Search code examples
rstatisticskernel-densityprobability-densitydensity-plot

1D kernel estimation to compare PDF ratios: how to set tails?


Trying to create 1D kernels from data observations (weekly time points). I have been using the density() function from the stats R package. I am doing this so I can take the ratio of a treatment's pdf and the control pdf along the x-axis, and then perform permutation tests with it.

Long story short, I know in my observations that at weeks 4 and 16 (the to and from values in the function), that there is no observations. Yet, my tails often go beyond these points.

From a statistical standpoint, I am not sure how to "force" the function to estimate the pdf with 0s at these points. Having 0s at the correct points (and same between all treatments) is critical for me being able to do the downstream analysis.

I have played around the bw, adjust, n, and to/from parameters, and also attempted to manually set the density values to 0 at known ends. I'm just not sure what to do from here, but I know I'm doing something very naive...

An example of the code I have is:

common_x = seq(4,16,by=0.02)

pdf_ctrl = density(control$week, bw=0.7, from=min(common_x),to=max(common_x), n=500)
pdf1 = density(treatment1$week, bw=0.7, from=min(common_x),to=max(common_x), n=500)

Then take the ratios at each point of x (since they have the same common x values)

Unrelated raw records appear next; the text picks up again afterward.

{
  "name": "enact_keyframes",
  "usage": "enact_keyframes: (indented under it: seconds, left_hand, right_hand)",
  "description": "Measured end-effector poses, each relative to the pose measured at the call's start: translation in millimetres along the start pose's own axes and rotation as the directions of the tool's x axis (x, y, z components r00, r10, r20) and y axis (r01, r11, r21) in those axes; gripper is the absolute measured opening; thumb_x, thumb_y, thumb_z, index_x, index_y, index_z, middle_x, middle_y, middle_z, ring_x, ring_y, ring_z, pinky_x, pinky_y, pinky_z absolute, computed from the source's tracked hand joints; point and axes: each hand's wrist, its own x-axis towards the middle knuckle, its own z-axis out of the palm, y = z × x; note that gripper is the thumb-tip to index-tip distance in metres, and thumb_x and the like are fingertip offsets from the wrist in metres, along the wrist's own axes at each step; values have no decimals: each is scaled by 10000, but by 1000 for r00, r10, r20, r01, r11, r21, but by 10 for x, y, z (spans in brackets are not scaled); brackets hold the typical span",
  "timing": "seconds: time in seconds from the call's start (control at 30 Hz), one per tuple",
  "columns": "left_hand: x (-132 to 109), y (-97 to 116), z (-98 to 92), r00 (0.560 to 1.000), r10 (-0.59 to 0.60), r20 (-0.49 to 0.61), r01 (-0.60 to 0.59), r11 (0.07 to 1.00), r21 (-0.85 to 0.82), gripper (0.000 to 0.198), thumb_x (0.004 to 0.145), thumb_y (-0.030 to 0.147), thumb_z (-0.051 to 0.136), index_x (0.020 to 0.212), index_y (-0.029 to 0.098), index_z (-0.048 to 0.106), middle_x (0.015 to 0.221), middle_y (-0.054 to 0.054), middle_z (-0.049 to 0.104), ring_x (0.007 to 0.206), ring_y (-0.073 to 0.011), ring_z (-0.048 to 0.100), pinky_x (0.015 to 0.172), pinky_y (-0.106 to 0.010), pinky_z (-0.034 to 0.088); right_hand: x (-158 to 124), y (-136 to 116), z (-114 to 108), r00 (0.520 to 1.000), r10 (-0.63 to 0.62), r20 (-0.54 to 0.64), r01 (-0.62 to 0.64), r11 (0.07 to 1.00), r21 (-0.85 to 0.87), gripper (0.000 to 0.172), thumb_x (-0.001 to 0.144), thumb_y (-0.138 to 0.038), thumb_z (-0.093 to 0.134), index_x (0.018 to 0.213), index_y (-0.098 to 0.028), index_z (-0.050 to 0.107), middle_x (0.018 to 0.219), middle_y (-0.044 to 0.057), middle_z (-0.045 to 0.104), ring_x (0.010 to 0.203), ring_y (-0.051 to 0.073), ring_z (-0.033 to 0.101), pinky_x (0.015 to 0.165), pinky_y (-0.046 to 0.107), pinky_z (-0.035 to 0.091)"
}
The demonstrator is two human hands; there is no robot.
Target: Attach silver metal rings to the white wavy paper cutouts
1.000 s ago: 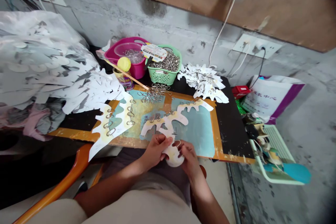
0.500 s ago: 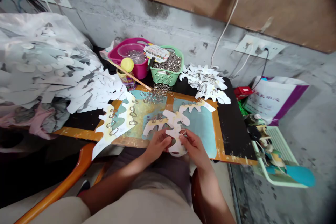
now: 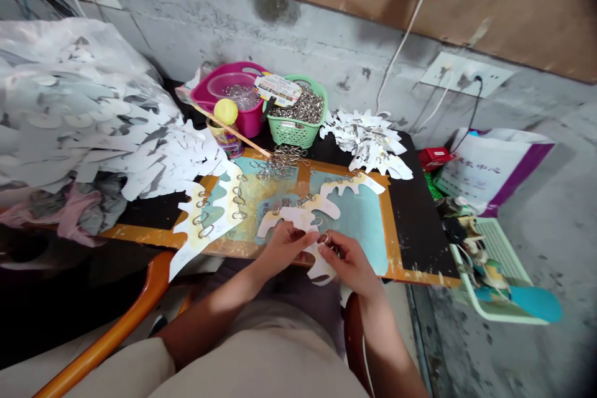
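Over the table's front edge, both my hands work at a white cut-out piece [image 3: 321,266] with wavy, toothed edges. My left hand [image 3: 285,247] is closed, pinching the piece from the left. My right hand [image 3: 346,261] is closed at its right side, with a metal ring [image 3: 325,238] at the thumb and fingertips; what else lies inside these fingers is hidden. Just beyond, another white cut-out [image 3: 326,206] carries metal rings along its edge. To the left lie two joined-looking white cut-outs [image 3: 191,242] with rings along their toothed edges, and a similar one [image 3: 361,181] lies at right.
Loose metal rings [image 3: 280,165] lie before a green basket [image 3: 293,132] full of rings and a pink basket [image 3: 252,121]. A wooden stick [image 3: 233,130] leans on a small tub [image 3: 228,142]. White cut-outs are heaped at left [image 3: 107,124] and back right [image 3: 368,140]. A chair arm [image 3: 149,292] stands left.
The white piece has tilted and shifted slightly right in my hands. My left hand has moved up and right along it, closer to my right fingertips. The view has shifted a little.
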Motion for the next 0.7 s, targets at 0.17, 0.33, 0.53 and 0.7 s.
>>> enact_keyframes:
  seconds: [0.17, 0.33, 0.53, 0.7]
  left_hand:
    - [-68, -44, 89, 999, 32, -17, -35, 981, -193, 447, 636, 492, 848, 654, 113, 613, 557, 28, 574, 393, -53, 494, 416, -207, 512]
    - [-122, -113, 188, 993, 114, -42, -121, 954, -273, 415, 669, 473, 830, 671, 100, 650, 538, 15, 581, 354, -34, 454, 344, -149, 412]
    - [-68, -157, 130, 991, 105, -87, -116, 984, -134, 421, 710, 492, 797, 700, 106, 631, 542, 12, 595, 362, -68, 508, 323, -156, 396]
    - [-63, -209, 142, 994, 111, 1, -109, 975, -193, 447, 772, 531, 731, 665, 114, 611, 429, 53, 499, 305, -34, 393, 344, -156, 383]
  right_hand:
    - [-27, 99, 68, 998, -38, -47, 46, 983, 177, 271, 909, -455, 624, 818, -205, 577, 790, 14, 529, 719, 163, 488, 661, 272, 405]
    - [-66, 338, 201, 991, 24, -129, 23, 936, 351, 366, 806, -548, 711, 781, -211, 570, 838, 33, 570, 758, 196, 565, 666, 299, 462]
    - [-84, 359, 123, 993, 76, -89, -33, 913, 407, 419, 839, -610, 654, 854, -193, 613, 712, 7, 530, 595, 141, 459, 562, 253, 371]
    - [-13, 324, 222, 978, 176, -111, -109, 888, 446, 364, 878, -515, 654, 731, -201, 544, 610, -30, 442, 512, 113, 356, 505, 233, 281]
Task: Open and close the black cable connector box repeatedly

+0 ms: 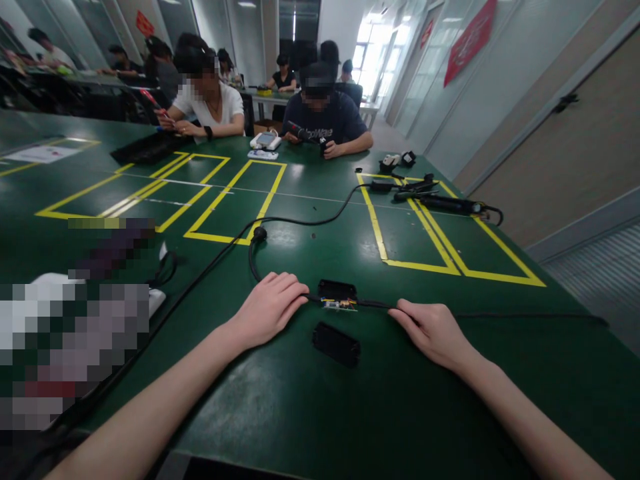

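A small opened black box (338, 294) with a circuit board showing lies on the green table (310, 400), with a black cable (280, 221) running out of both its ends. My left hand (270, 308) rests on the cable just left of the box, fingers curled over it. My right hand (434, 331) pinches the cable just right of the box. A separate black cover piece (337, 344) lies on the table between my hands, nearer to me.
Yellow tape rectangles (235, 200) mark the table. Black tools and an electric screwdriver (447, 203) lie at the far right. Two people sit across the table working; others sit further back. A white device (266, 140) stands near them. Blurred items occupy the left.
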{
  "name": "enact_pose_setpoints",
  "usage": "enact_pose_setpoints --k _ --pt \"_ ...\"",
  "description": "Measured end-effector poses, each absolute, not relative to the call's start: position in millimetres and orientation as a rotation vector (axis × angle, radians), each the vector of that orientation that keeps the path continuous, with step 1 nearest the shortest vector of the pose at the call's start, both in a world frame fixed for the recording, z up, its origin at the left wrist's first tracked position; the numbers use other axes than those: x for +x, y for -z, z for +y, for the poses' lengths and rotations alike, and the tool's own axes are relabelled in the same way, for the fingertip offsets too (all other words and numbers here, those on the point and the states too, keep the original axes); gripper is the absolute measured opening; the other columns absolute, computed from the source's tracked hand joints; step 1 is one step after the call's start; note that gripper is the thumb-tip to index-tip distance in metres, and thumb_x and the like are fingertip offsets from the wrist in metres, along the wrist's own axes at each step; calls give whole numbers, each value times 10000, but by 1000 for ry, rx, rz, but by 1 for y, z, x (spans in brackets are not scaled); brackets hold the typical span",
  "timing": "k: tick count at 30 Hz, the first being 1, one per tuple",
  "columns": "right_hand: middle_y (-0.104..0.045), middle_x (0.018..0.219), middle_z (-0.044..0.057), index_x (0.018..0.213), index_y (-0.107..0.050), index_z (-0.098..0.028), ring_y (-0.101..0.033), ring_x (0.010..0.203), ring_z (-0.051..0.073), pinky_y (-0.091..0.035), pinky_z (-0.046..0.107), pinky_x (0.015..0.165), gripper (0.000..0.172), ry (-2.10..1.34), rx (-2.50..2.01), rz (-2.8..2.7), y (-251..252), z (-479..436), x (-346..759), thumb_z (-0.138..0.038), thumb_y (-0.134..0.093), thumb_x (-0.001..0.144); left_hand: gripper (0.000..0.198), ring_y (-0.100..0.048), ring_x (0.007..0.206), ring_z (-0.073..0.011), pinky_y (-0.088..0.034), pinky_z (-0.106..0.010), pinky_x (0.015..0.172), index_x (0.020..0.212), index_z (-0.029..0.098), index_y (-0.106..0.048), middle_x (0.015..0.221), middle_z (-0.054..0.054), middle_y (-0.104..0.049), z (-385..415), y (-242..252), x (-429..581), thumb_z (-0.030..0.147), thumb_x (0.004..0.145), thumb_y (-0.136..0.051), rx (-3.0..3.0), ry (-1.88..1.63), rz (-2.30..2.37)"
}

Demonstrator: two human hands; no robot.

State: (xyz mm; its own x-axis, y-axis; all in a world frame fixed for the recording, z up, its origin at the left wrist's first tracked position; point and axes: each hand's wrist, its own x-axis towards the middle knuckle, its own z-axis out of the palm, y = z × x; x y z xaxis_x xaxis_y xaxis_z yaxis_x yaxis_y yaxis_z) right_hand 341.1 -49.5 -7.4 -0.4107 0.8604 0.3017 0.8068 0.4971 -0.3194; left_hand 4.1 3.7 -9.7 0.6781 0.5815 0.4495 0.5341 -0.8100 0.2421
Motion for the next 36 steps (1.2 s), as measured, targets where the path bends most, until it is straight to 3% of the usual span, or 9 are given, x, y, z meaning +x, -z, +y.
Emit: enact_pose_setpoints --k 7,13,20,25,28,34,36 --pt "-490 476 -13 607 -451 -229 -468 393 121 -349 252 469 694 -323 -1385 -2251 4 -53 331 -637 -167 1091 371 -618 818 -206 -463 -339 750 1033 158 -619 908 -68 -670 2 9 2 303 1137 -294 2799 -799 912" --pt "-473 491 -30 586 -468 -213 -448 397 97 -361 233 476 693 -425 -1298 -2239 7 -74 330 -560 -195 1120 344 -626 747 -191 -502 -313 706 1012 170 -610 851 -55 -658 -7 9 -2 299 1124 -312 2742 -697 846" --pt "-477 506 -30 610 -475 -203 -444 424 93 -344 241 505 642 -264 -1234 -2379 9 -95 331 -449 -215 1143 308 -610 686 -173 -472 -292 653 947 182 -575 800 -30 -638 -15 8 -3 306 1112 -347 2674 -623 747" --pt "-568 584 -2 691 -544 -194 -517 481 104 -350 247 517 602 -139 -1176 -2476 12 -94 330 -395 -204 1146 195 -606 686 -162 -439 -270 622 974 186 -562 822 -17 -633 -16 6 -3 361 1046 -514 2591 -624 788" --pt "-615 647 14 773 -597 -182 -566 544 115 -376 248 541 536 -83 -1171 -2482 12 -92 327 -388 -266 1140 226 -644 767 -191 -472 -291 669 1060 182 -595 872 -35 -664 -16 5 -2 394 985 -601 2596 -614 766" --pt "-686 805 66 971 -683 -160 -620 704 170 -451 292 635 343 13 -1092 -2547 7 -85 315 -339 -419 1098 567 -673 1086 -280 -528 -420 953 1366 177 -580 1217 -127 -705 -22 5 7 510 920 -693 2662 -610 703" --pt "-704 866 81 1032 -689 -153 -622 758 189 -464 318 675 278 19 -1039 -2579 4 -80 309 -318 -471 1077 504 -675 1044 -266 -532 -406 917 1313 182 -627 1168 -110 -717 -23 6 11 482 916 -709 2683 -595 709"
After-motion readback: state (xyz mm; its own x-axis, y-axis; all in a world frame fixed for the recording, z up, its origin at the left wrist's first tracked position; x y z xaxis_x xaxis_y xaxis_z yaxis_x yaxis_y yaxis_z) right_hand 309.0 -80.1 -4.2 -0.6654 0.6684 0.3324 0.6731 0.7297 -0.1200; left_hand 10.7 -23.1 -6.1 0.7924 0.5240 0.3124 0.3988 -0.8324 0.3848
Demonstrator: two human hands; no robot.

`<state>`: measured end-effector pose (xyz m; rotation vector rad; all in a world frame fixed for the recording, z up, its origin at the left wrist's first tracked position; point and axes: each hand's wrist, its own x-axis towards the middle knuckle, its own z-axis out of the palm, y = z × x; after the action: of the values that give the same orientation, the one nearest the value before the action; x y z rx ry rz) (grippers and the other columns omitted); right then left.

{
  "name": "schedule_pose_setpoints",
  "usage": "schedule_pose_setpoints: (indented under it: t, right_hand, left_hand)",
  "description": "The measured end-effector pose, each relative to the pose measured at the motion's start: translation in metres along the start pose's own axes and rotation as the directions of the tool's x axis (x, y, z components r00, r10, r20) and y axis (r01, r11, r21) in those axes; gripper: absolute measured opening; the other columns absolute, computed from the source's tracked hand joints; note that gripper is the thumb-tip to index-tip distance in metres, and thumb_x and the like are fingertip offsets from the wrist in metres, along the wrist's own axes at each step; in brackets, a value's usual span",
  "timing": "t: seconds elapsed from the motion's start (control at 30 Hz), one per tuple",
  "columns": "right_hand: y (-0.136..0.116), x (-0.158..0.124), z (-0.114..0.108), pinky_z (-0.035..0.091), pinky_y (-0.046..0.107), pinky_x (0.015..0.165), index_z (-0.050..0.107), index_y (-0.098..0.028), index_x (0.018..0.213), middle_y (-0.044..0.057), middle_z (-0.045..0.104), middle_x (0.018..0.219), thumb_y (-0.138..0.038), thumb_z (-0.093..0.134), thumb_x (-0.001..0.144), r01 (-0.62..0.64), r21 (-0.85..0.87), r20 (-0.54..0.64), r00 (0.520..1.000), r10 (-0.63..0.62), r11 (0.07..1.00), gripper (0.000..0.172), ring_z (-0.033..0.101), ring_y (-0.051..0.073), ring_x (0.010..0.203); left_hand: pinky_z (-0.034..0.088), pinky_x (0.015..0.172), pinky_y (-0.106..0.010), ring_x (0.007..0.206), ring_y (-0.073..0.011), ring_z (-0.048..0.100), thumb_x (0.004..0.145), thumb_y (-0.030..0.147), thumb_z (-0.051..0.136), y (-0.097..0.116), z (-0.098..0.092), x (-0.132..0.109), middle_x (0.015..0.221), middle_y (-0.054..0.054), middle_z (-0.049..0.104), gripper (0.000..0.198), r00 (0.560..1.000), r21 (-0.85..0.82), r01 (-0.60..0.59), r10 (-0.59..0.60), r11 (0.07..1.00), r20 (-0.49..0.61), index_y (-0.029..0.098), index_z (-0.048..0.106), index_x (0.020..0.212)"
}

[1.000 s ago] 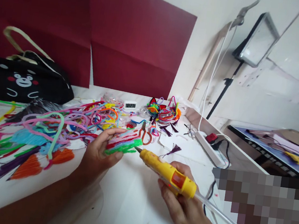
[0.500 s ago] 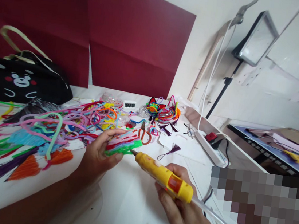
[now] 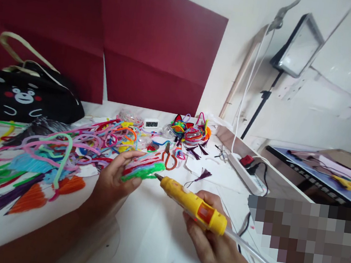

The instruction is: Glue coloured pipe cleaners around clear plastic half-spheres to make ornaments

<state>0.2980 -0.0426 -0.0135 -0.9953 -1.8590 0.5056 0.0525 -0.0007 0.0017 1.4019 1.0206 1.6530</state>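
Note:
My left hand point(image 3: 117, 180) grips a striped piece made of pipe cleaners point(image 3: 145, 165), with green along its near edge and red, purple and pale strands behind. My right hand point(image 3: 209, 231) is wrapped around a yellow hot glue gun point(image 3: 191, 205), a long clear glue stick point(image 3: 262, 261) trailing from its rear end. The gun's dark nozzle points left, close to the green edge; whether it touches cannot be made out. Just beyond the striped piece lie orange-handled scissors point(image 3: 169, 158). A dark purple tassel point(image 3: 202, 176) rests on the white tabletop to their right.
Loose pipe cleaners point(image 3: 86, 145) and orange tassels point(image 3: 32, 199) are heaped on the left. A small digital clock point(image 3: 151, 124) and finished colourful pieces point(image 3: 191, 132) stand at the back. On the right are a power strip point(image 3: 249, 175) and a lamp point(image 3: 300, 44); a black bag point(image 3: 28, 97) sits back left.
The glue gun's nozzle has shifted slightly up along the striped piece's near edge. The green side shows a little more broadly now. Both hands keep their hold.

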Motion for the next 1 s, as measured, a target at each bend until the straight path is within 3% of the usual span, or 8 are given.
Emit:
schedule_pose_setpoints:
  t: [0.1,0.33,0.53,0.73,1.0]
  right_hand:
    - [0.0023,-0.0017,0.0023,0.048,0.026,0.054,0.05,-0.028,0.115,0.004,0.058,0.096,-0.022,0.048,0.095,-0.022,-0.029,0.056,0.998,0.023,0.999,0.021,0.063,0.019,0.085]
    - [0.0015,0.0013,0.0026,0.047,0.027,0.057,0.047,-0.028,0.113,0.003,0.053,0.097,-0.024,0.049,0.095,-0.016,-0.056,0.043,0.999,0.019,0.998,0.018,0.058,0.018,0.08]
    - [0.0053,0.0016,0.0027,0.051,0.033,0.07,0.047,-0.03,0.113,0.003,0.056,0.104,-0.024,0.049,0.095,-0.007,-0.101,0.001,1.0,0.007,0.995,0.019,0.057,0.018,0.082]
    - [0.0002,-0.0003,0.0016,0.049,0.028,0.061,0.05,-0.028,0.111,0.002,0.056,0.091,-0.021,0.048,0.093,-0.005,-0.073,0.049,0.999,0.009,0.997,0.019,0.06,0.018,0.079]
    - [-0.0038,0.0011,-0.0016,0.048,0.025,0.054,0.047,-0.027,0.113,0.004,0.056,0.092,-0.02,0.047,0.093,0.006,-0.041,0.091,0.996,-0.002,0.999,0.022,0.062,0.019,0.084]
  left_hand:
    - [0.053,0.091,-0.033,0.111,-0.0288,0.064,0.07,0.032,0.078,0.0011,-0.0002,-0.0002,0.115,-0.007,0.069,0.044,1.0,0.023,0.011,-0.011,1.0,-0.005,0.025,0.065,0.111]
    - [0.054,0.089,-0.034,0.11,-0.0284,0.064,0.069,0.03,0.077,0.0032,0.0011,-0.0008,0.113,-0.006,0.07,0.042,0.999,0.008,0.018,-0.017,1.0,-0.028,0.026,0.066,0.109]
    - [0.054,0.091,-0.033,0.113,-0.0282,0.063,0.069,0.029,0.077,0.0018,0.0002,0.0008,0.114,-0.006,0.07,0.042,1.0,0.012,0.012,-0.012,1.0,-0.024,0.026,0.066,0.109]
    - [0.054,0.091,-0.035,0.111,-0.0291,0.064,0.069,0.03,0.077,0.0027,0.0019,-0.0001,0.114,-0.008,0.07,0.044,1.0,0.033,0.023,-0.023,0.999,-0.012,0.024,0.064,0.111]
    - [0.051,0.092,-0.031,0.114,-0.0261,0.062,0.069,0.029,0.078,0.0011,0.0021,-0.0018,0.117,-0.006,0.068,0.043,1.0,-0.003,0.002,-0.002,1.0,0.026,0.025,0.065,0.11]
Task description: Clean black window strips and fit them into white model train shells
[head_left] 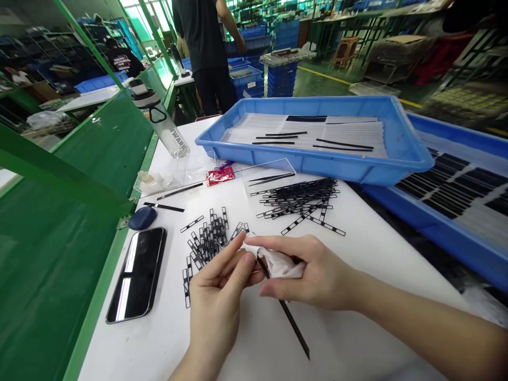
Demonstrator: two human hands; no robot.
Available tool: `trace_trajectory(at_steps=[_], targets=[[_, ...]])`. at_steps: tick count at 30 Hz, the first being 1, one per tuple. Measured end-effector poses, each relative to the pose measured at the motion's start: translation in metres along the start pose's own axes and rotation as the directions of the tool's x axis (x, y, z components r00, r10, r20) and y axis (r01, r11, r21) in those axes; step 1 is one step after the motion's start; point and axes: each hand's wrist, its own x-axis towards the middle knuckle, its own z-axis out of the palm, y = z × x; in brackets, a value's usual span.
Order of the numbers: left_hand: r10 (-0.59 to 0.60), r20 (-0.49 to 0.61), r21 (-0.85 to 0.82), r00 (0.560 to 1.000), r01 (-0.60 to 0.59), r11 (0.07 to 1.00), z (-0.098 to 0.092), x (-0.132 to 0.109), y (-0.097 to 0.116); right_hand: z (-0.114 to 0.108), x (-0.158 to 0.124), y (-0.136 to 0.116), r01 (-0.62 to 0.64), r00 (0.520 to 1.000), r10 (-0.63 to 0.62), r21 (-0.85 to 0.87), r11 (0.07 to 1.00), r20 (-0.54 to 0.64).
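My left hand (216, 288) and my right hand (305, 270) meet over the white table (357, 254). The right hand is closed on a white cloth (280, 263) folded round a thin black strip (291, 323), which sticks out toward me. The left hand's fingers pinch the strip's far end by the cloth. Just beyond the hands lies a heap of short black-and-white pieces (208, 238), and further right a pile of longer black strips (304, 198).
A blue tray (317, 159) with sheets and black strips stands behind, and a second blue tray (460, 222) sits to the right. A phone (137, 272), a dark blue case (142, 217), a red packet (220, 175) and a clear bottle (164, 124) lie left. A person stands behind the table.
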Motion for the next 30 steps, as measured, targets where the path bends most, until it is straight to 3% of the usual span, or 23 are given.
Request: trace_trajectory(at_steps=[3,9,14,22,30], targets=[[0.013,-0.005,-0.012,1.000,-0.013,1.000,-0.001,0.001,0.000,0.002,-0.001,-0.001,-0.003,1.000,0.003,-0.032,0.999,0.008],[-0.001,0.003,0.020,1.000,0.001,1.000,0.001,0.000,-0.001,0.005,-0.001,-0.001,-0.044,0.995,0.041,-0.031,0.999,-0.088],[0.021,-0.046,0.040,0.999,-0.019,0.999,0.006,-0.004,0.000,0.002,0.001,0.000,0.052,0.988,-0.065,-0.094,0.994,-0.142],[0.033,-0.032,0.089,0.999,-0.030,0.996,0.004,-0.003,0.004,-0.003,0.003,0.001,0.125,0.963,-0.167,-0.199,0.972,-0.212],[0.027,-0.117,0.134,0.993,-0.011,0.991,0.001,-0.004,0.010,-0.003,0.004,0.003,0.204,0.955,-0.236,-0.179,0.962,-0.182]])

Not sure if a better question for the stats exchange...unclear if I have a statistics problem or an R code issue.

No dummy code since it's so straightforward, but below is a plot example of what I am talking about, and happy to provide more code/data if helpful.

example estimated pdf


Solution

  • To understand why the density is not at zero even though you know the counts are zero at a certain point, you need to understand how a 1-D kernel estimate is generated.

    Essentially, density places a kernel at each point on the x axis where you have data. By default, this kernel is a normal distribution, with a standard deviation controlled by the bw parameter.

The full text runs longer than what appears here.